-- DATA SECTION follows --
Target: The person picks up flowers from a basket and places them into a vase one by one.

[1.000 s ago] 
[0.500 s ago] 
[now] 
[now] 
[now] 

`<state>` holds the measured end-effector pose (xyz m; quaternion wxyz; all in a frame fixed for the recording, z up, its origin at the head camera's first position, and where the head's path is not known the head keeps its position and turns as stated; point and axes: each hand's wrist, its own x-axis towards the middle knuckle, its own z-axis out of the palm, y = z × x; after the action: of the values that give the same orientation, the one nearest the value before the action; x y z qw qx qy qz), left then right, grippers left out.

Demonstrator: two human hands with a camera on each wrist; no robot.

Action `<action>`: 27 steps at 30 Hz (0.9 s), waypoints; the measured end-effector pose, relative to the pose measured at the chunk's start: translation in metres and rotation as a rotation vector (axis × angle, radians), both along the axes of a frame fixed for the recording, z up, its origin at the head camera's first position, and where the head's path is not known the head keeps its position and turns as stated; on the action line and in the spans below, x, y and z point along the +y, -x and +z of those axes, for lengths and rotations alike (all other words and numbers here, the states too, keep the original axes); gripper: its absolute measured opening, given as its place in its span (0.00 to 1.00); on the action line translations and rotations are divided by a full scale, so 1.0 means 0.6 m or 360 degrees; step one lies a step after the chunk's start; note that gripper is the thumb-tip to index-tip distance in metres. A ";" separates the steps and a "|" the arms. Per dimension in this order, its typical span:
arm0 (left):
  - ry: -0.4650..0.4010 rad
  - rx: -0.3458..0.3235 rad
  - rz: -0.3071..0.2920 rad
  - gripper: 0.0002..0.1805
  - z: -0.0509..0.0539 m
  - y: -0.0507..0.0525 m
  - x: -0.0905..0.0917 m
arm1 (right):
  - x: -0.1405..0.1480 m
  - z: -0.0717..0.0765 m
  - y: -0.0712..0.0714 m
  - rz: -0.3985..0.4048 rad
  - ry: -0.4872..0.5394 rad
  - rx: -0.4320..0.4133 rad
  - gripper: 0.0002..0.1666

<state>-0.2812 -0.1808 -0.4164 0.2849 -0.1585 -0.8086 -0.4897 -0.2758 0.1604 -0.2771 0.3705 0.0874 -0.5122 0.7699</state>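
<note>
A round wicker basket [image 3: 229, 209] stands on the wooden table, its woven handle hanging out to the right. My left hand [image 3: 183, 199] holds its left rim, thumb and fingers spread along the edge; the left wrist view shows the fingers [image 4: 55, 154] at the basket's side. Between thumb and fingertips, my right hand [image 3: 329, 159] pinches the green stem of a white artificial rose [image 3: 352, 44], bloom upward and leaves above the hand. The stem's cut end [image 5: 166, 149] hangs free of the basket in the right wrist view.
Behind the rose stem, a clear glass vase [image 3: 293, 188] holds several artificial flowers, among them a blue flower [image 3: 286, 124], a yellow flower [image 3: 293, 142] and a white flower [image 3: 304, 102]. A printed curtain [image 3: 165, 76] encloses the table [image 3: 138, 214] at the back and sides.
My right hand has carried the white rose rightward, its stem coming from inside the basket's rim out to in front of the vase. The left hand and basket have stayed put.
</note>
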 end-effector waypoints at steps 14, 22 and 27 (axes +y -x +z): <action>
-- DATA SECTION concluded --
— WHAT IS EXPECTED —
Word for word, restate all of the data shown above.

— ANSWER BELOW —
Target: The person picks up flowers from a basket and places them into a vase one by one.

[1.000 s ago] 
[0.500 s ago] 
[now] 
[now] 
[now] 

`<state>` holds the measured end-effector pose (xyz m; quaternion wxyz; all in a frame fixed for the recording, z up, its origin at the head camera's first position, and where the head's path is not known the head keeps its position and turns as stated; point and axes: each hand's wrist, its own x-axis towards the middle knuckle, its own z-axis out of the palm, y = z × x; after the action: of the values that give the same orientation, the one nearest the value before the action; x y z qw qx qy qz), left then right, grippers left out.

Demonstrator: two human hands with a camera on each wrist; no robot.

Action `<action>`: 27 steps at 30 Hz (0.9 s), waypoints; the measured end-effector pose, relative to the pose measured at the chunk's start: translation in metres and rotation as a rotation vector (axis × angle, radians), both along the axes of a frame fixed for the recording, z up, its origin at the head camera's first position, and where the head's path is not known the head keeps its position and turns as stated; on the action line and in the spans below, x, y and z point along the +y, -x and +z of those axes, for lengths and rotations alike (all other words and numbers here, the states too, keep the original axes); gripper: its absolute measured opening, given as its place in its span (0.00 to 1.00); on the action line translations and rotations are divided by a full scale, so 1.0 means 0.6 m or 360 degrees; step one lies a step after the chunk's start; note that gripper is the thumb-tip to index-tip distance in metres. A ";" separates the steps and a "|" the arms. Per dimension in this order, its typical span:
arm0 (left):
  - ry: -0.4650..0.4010 rad
  - rx: -0.3458..0.3235 rad
  - rz: -0.3071..0.2920 rad
  - gripper: 0.0002..0.1805
  - z: -0.0509..0.0539 m
  - y: -0.0507..0.0525 m
  - x: -0.0905..0.0917 m
arm1 (right):
  - x: -0.1405..0.1480 m
  - z: -0.0717..0.0765 m
  - y: -0.0712..0.0714 m
  - rz: -0.3985..0.4048 rad
  - ry: -0.4872..0.5394 rad
  - rx: -0.4320..0.4133 rad
  - gripper: 0.0002..0.1666

<state>-0.2812 -0.1808 -0.4164 0.2849 -0.1585 -0.8086 -0.4897 -0.2758 0.1604 -0.2771 0.3705 0.0874 -0.5122 0.7699</state>
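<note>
A round wicker basket [image 3: 229, 209] stands on the wooden table, its woven handle hanging out to the right. My left hand [image 3: 183, 199] holds its left rim, thumb and fingers spread along the edge; the left wrist view shows the fingers [image 4: 55, 154] at the basket's side. Between thumb and fingertips, my right hand [image 3: 329, 159] pinches the green stem of a white artificial rose [image 3: 352, 44], bloom upward and leaves above the hand. The stem's cut end [image 5: 166, 149] hangs free of the basket in the right wrist view.
Behind the rose stem, a clear glass vase [image 3: 293, 188] holds several artificial flowers, among them a blue flower [image 3: 286, 124], a yellow flower [image 3: 293, 142] and a white flower [image 3: 304, 102]. A printed curtain [image 3: 165, 76] encloses the table [image 3: 138, 214] at the back and sides.
My right hand has carried the white rose rightward, its stem coming from inside the basket's rim out to in front of the vase. The left hand and basket have stayed put.
</note>
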 end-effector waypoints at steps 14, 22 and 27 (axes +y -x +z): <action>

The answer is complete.